** Try it **
All that is wanted is an exact copy of the lines below, starting at the one that contains "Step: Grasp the" and running to the end.

** Source material **
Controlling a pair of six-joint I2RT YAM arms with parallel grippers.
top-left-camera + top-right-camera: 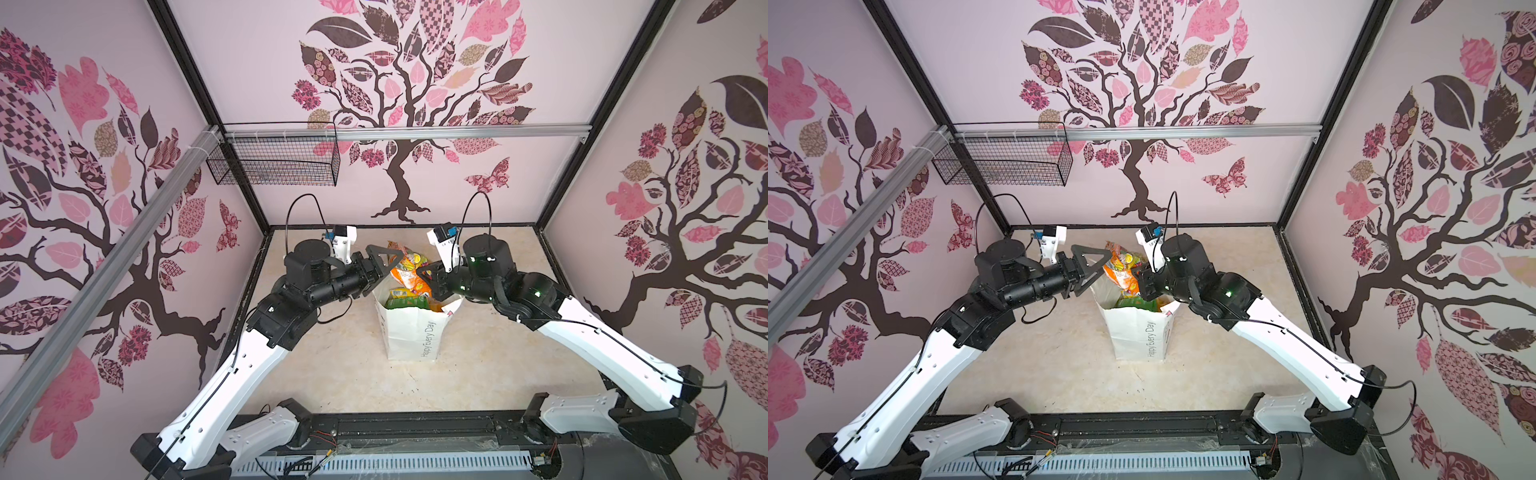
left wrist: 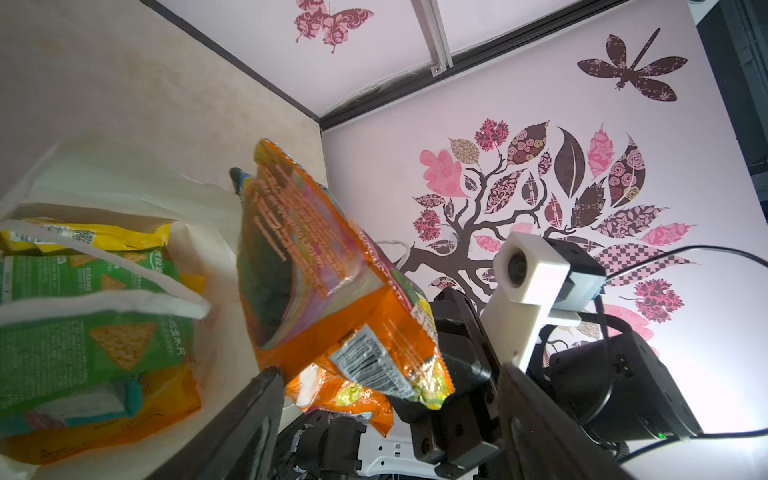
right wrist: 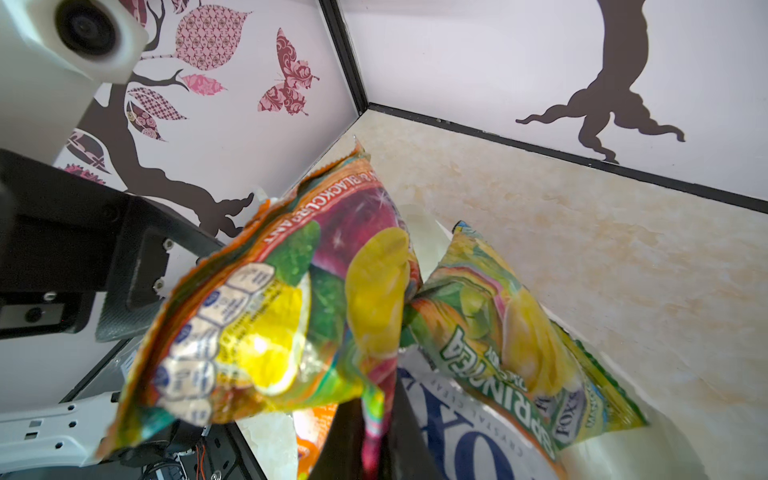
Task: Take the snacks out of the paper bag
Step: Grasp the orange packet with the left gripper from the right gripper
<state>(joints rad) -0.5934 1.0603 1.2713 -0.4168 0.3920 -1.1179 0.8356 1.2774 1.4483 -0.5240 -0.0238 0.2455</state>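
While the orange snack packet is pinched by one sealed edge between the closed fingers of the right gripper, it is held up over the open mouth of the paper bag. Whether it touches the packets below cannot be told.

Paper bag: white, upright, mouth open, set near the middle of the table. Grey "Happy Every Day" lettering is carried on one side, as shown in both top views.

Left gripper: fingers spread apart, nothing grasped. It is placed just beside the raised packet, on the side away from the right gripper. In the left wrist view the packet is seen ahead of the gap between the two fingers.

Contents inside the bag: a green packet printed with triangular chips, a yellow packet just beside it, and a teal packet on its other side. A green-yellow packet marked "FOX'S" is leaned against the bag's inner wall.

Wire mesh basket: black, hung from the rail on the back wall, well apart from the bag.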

** Response to the exercise **
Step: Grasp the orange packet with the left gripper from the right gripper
<state>(joints rad) -0.5934 1.0603 1.2713 -0.4168 0.3920 -1.1179 0.8356 1.2774 1.4483 -0.5240 -0.0238 0.2455</state>
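While the orange snack packet is pinched by one sealed edge between the closed fingers of the right gripper, it is held up over the open mouth of the paper bag. Whether it touches the packets below cannot be told.

Paper bag: white, upright, mouth open, set near the middle of the table. Grey "Happy Every Day" lettering is carried on one side, as shown in both top views.

Left gripper: fingers spread apart, nothing grasped. It is placed just beside the raised packet, on the side away from the right gripper. In the left wrist view the packet is seen ahead of the gap between the two fingers.

Contents inside the bag: a green packet printed with triangular chips, a yellow packet just beside it, and a teal packet on its other side. A green-yellow packet marked "FOX'S" is leaned against the bag's inner wall.

Wire mesh basket: black, hung from the rail on the back wall, well apart from the bag.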

Nothing more remains to be added to this answer.